## WHAT IS BEING ASKED
Work out how many lines in the material below hold the word "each". Write only the number.

## COLLECTED MATERIAL
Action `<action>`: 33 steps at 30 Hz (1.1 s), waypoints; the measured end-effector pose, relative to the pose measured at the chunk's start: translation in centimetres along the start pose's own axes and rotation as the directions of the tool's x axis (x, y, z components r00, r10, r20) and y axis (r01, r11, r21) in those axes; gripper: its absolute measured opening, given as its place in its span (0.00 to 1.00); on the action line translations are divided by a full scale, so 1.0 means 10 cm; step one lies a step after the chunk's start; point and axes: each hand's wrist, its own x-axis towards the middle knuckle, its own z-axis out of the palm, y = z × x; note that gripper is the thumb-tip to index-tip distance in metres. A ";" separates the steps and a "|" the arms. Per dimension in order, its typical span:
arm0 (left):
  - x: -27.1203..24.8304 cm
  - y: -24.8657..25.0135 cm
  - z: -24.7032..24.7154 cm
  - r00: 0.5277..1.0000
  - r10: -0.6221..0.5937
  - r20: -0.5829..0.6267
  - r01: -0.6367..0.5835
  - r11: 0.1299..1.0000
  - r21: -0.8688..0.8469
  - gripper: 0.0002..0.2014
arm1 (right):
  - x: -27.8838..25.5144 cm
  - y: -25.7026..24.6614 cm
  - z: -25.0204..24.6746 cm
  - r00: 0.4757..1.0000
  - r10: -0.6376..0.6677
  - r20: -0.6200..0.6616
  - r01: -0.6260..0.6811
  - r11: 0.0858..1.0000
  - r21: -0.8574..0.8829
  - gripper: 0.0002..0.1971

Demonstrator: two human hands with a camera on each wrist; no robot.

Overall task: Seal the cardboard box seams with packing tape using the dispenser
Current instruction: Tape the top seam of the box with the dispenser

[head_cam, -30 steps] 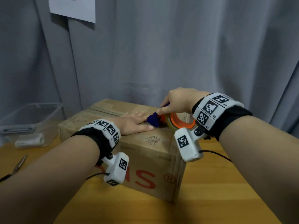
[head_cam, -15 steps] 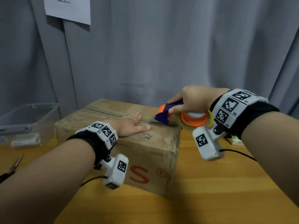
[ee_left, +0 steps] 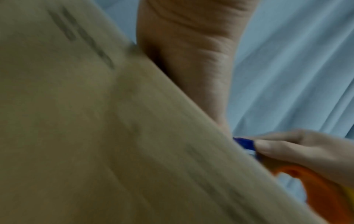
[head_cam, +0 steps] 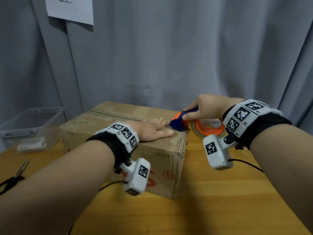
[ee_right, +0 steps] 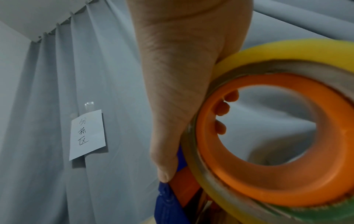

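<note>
A brown cardboard box with red print stands on the wooden table, its top seam running from the far left to the right end. My left hand lies flat on the box top near that right end, fingers straight. My right hand grips the orange and blue tape dispenser with its roll of clear tape; the blue nose sits at the box's top right edge, just beyond my left fingertips. In the right wrist view my thumb presses the blue part and my fingers curl through the orange ring.
A clear plastic tub stands on the table left of the box. Dark-handled scissors lie near the left front edge. A grey curtain hangs close behind, with a paper note on it. Cables trail from both wrist cameras.
My right hand has drawn the dispenser rightward along the seam from the middle of the box top to its right edge. The left hand has stayed flat on the box.
</note>
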 end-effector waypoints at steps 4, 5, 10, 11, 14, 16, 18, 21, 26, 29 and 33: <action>-0.05 -0.27 -0.04 0.991 -0.134 -0.001 0.134 0.991 0.001 0.41 | -0.06 0.03 0.07 0.999 0.027 -0.032 -0.023 0.995 0.093 0.24; -0.05 -0.23 -0.06 0.985 -0.173 0.006 0.173 0.984 0.045 0.45 | -0.09 0.03 0.08 0.999 0.034 -0.041 -0.029 0.993 0.115 0.24; -0.07 0.38 0.00 0.995 -0.091 0.034 0.087 0.992 0.094 0.47 | -0.17 0.01 0.12 0.996 0.062 -0.063 -0.051 0.987 0.155 0.22; -0.06 0.47 0.04 0.998 -0.055 0.015 0.054 0.996 0.075 0.47 | -0.19 0.01 0.13 0.995 0.069 -0.069 -0.057 0.985 0.161 0.22; 0.02 0.48 0.14 0.986 -0.150 -0.070 0.155 0.985 0.074 0.55 | -0.23 -0.02 0.17 0.990 0.099 -0.101 -0.079 0.980 0.184 0.23; 0.02 0.43 0.19 0.982 -0.174 -0.079 0.179 0.983 0.053 0.56 | -0.26 -0.04 0.17 0.989 0.096 -0.109 -0.075 0.979 0.188 0.22; -0.08 0.39 0.20 0.986 -0.142 -0.089 0.147 0.988 0.051 0.56 | -0.31 -0.08 0.14 0.992 0.080 -0.096 -0.061 0.981 0.185 0.21; -0.30 0.23 0.19 0.991 -0.077 -0.114 0.080 0.997 0.021 0.50 | -0.39 -0.24 0.07 0.999 0.022 -0.042 -0.014 0.981 0.192 0.21; -0.69 -0.08 0.19 0.997 0.031 -0.076 -0.038 0.995 -0.088 0.44 | -0.42 -0.56 0.00 0.999 -0.033 0.017 0.030 0.987 0.158 0.22; -0.69 -0.13 0.20 0.995 0.037 -0.097 -0.052 0.985 -0.163 0.40 | -0.48 -0.62 0.03 1.000 0.004 0.013 -0.006 0.987 0.163 0.22; -0.57 -0.06 0.20 0.982 0.075 -0.175 -0.104 0.981 -0.166 0.44 | -0.54 -0.62 -0.05 1.000 0.028 -0.006 -0.027 0.994 0.104 0.22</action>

## ANSWER BOX
2